Колюха ничего не сказал, зато заграбастал полную пятерню квашеной капусты, стал сосредоточенно запихивать в рот. Начавший понемногу хмелеть отец ткнул его под бока большими пальцами, повторил:

— Из всех троих главный, хоть и без портков ходит! Верка мышей боится. А, дочка? Боишься? Витька, — Ежихин презрительно махнул рукой, — темноты трусит. Мы с Колюхой ни черта не боимся, скажи, Колюха?

Колька дожевал капусту, сполз с отцовских колен. Он потер голое пузо, проехавшись им по грубому брезенту рабочих брюк Алексея, и засопел. А Елизавета вдруг вспомнила:

— Лёнь, утресь Ганя Кустиков тебя спрашивал. Поди, опять скот бить хотят?

Алексей не ответил. Одним глотком допил спирт и, забывая закусить, стал сворачивать папиросу. Колька потянулся было погасить спичку, но отец, не глядя, отпихнул его в сторону.

— На испуг хочет взять Ганя, — сказал он, пальцем пробуя крутануть по столу тарелку.

— Ты не бойсь, он тощой, — авторитетно успокоил семилетний Витька, пристраивая к старой ружейной ложе кусок жесткого резинового шланга вместо ствола. — Ты ему ка-ак дашь!!!

— А папка никого и не боится, — обиделась за отца Верка, вырывая у Витьки шланг и пряча за спину.

Витька полез отнимать его, мать прикрикнула:

— Ну, вы! Я вам сейчас!

Алексей хмурился, уставившись соловеющим взглядом в пустой стакан.

— Пап, а пап! — дернул его за штаны Колька.

Не обращая на него внимания, Алексей поднялся, громыхнув табуреткой. Собрал в широкую ладонь бумагу и кисет со стола. Прогибая тяжестью богатырского тела жидкие половицы, пошел к двери. Выругался, споткнувшись о сбитый половик. Так трахнул дверью, что в окнах задребезжали стекла.

— Нажрался! — тяжело вздохнула Елизавета.

Но Ежихин не «нажрался». Хмель, начавший было одолевать его, стал расслаиваться, редеть, как редеет по утрам туман. Обогнув дом, он присел на завалину, упирая локти в колени.

Когда Верка, в огромных для нее материнских галошах на босу ногу, вышла на улицу, отец хмуро смотрел в одну точку.

— Мамка говорит, если коровов резать пойдешь, так чтобы ты куль взял и кишков принес поросенку.

— Марш домой, быстро! — сердито прикрикнул Алексей.
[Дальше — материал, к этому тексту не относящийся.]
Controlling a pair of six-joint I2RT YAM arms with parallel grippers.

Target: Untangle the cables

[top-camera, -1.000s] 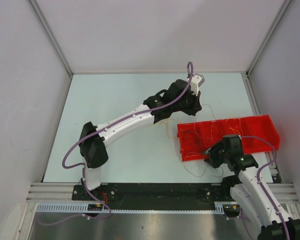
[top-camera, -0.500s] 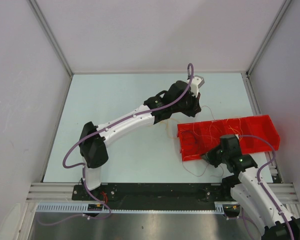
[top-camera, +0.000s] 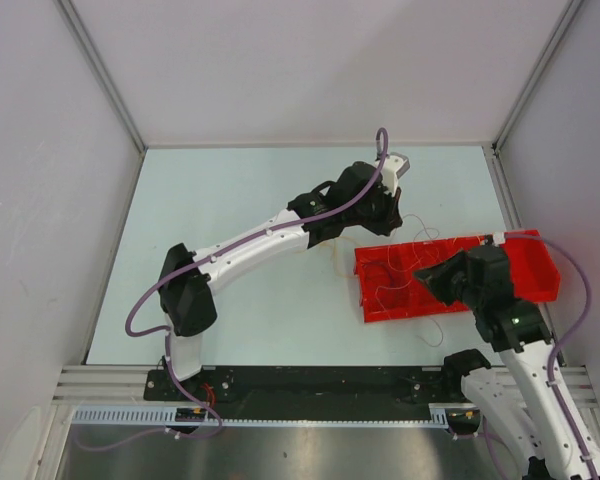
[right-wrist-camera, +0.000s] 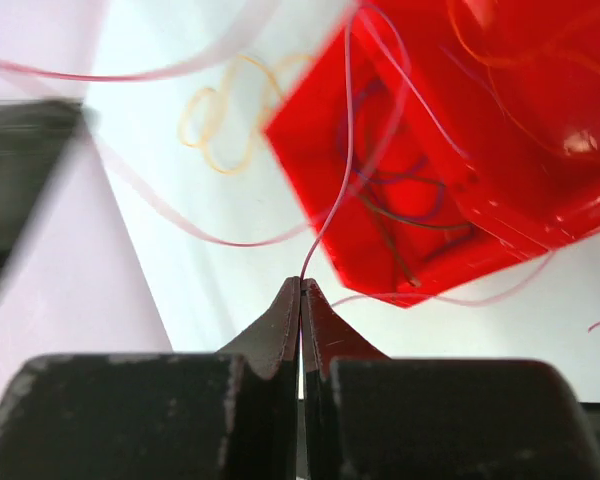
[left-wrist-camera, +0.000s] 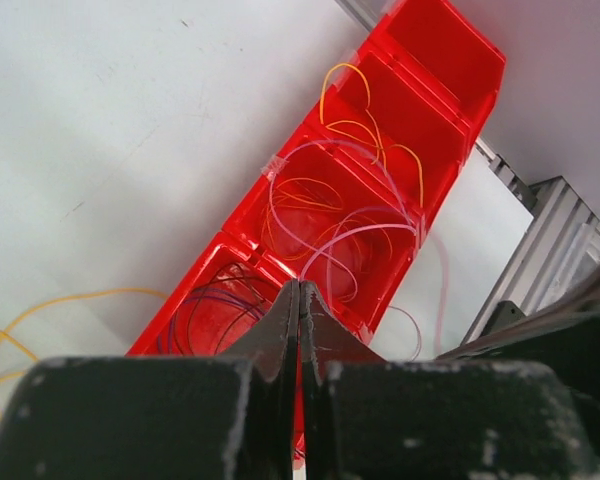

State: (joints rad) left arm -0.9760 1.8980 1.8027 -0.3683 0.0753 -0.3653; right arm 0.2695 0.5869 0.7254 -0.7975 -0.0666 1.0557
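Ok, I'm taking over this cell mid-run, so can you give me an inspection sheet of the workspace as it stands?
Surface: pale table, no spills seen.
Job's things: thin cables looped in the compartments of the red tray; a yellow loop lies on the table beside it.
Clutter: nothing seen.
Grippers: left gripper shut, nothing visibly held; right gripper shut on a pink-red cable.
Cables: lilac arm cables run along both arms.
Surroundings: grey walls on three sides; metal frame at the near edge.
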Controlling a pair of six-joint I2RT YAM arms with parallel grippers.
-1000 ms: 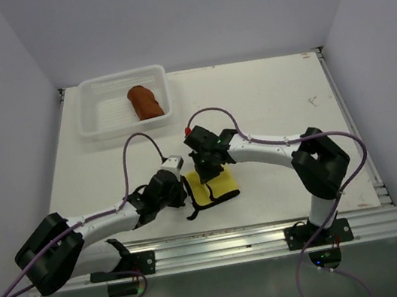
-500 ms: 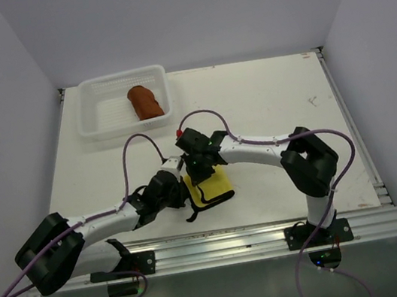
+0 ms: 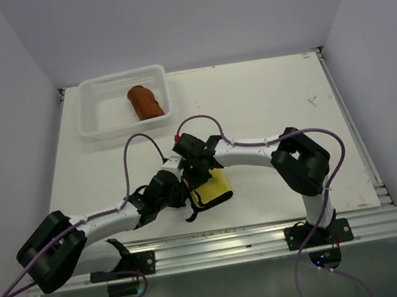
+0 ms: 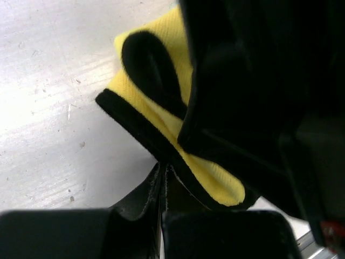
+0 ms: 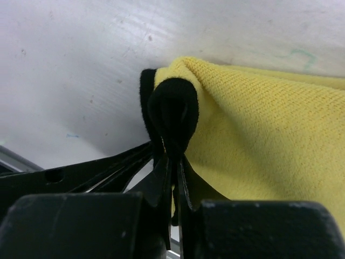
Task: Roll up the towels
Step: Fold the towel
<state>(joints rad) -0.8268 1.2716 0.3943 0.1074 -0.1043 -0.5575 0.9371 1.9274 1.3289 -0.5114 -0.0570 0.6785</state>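
Note:
The yellow towel (image 3: 217,188) with its dark hem lies folded over near the table's front edge, between both grippers. My right gripper (image 3: 197,177) is shut on a doubled loop of the hem (image 5: 172,116), with yellow cloth (image 5: 259,118) hanging to its right. My left gripper (image 3: 184,190) is shut on the hem at the towel's left edge (image 4: 135,127), and its fingertips (image 4: 163,171) meet under the dark border. The right gripper's black body (image 4: 242,81) hides much of the towel in the left wrist view. The rust-brown towel (image 3: 145,102) lies rolled in the basket.
A white mesh basket (image 3: 119,76) stands at the back left of the table. A metal rail (image 3: 258,234) runs along the front edge just behind the towel. Both arms' cables loop above the towel area.
My right gripper has moved left toward the left gripper, carrying the hem with it, so the yellow towel is folded narrower. The left arm has barely moved.

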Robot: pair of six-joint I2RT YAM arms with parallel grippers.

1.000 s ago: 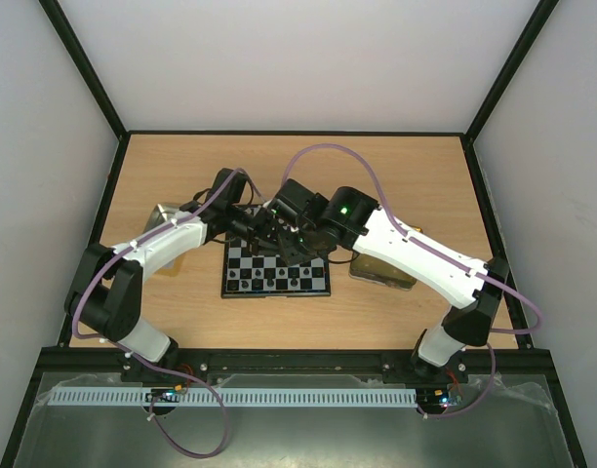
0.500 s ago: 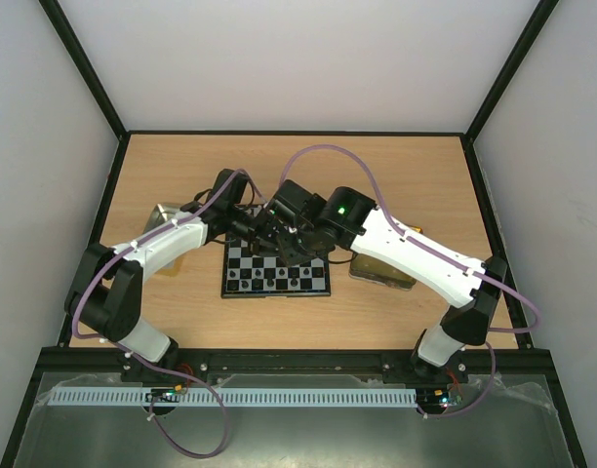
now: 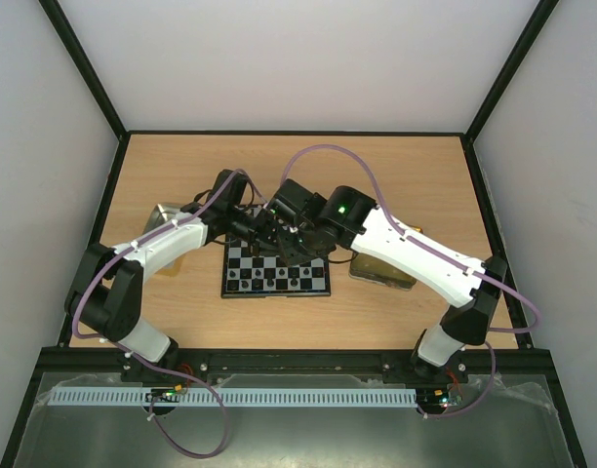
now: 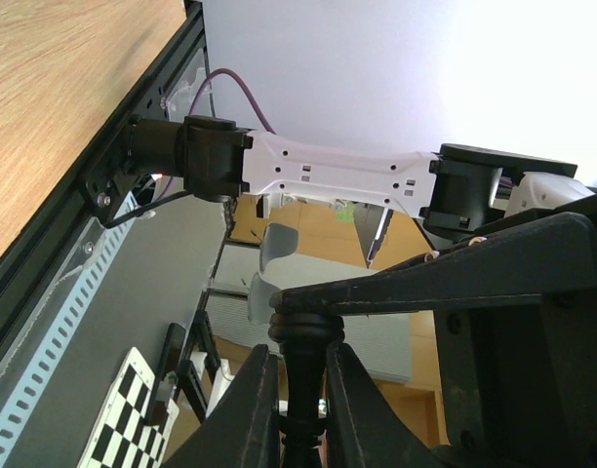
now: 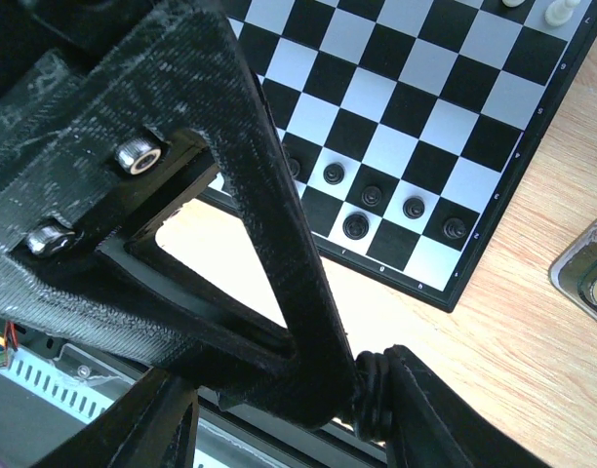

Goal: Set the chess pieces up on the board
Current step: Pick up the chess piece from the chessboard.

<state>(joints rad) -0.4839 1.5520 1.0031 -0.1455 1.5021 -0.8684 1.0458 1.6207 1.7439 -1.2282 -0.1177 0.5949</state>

Быстро никак не могло получиться — девочка сделала большой крюк огородом, чтобы проволочить галоши через лужу. Потом оказалось невозможным подняться в них на крыльцо. Не задумываясь, она подхватила великанскую обувь в руки, но выронила, открывая дверь. Долго заталкивала пинками в коридор.

— Ругается папка, — пожаловалась она в комнате.

— Шары-то налил, вот и чудит, — охотно объяснила мать. — До ночи будет теперь куражиться.

Ежихин не стал куражиться. Пришел, собрал инструменты, коротко спросил жену;

— Оселок брала?

— На што мне твой оселок?

— Язык точить. — Он пошарил под сундуком, заглянул в ящик с железным хламом, чертыхнулся. Попробовав ногтем острие топора, решил, что обойдется без оселка. Уже в дверях буркнул: — Ежели что, я к срубу пошел.

И не пошел к срубу.

Будь у него деньги еще на двести граммов, вообще никуда не пошел бы. Можно и дома день просидеть, крыша не течет. Но ни на двести, ни даже на сто граммов денег не было. Если вот только Ганя звал бить скот и Яшка Канюков заплатит по рублю или по два за голову? Сколько захочет, столько и заплатит, заставив, как обычно, расписаться в незаполненной ведомости…

Против воли вспомнившийся Канюков еще больше испортил настроение — словно прятался все время за спиной у Ежихина и вдруг подошел, сплюнув с насмешкой под ноги ему. Ну чего он в печенках сидит этот Канюков? А? Одно спасение — перехватить где-то еще трояк. Пожалуй, ни у кого из знакомых, однако, перед получкой свободных денег не водится. Разве к свояку Мишке нагрянуть, тот на баян копит. Но Мишка живет на Подгорной улице, идти к нему — мимо дома старика Заеланного проходить надо…

Мимо дома старика Заеланного проходить почему-то не хотелось, хотя долгов за ним нету, за Ежихиным. Наоборот, он как-то дяде Саше колья для огорода привез, старик маленькую еще поставить сулился, да так до сих пор и ставит. Значит, вроде бы не Ежихину, а дяде Саше в пору избегать встреч, но… А ну его к черту, Мишку!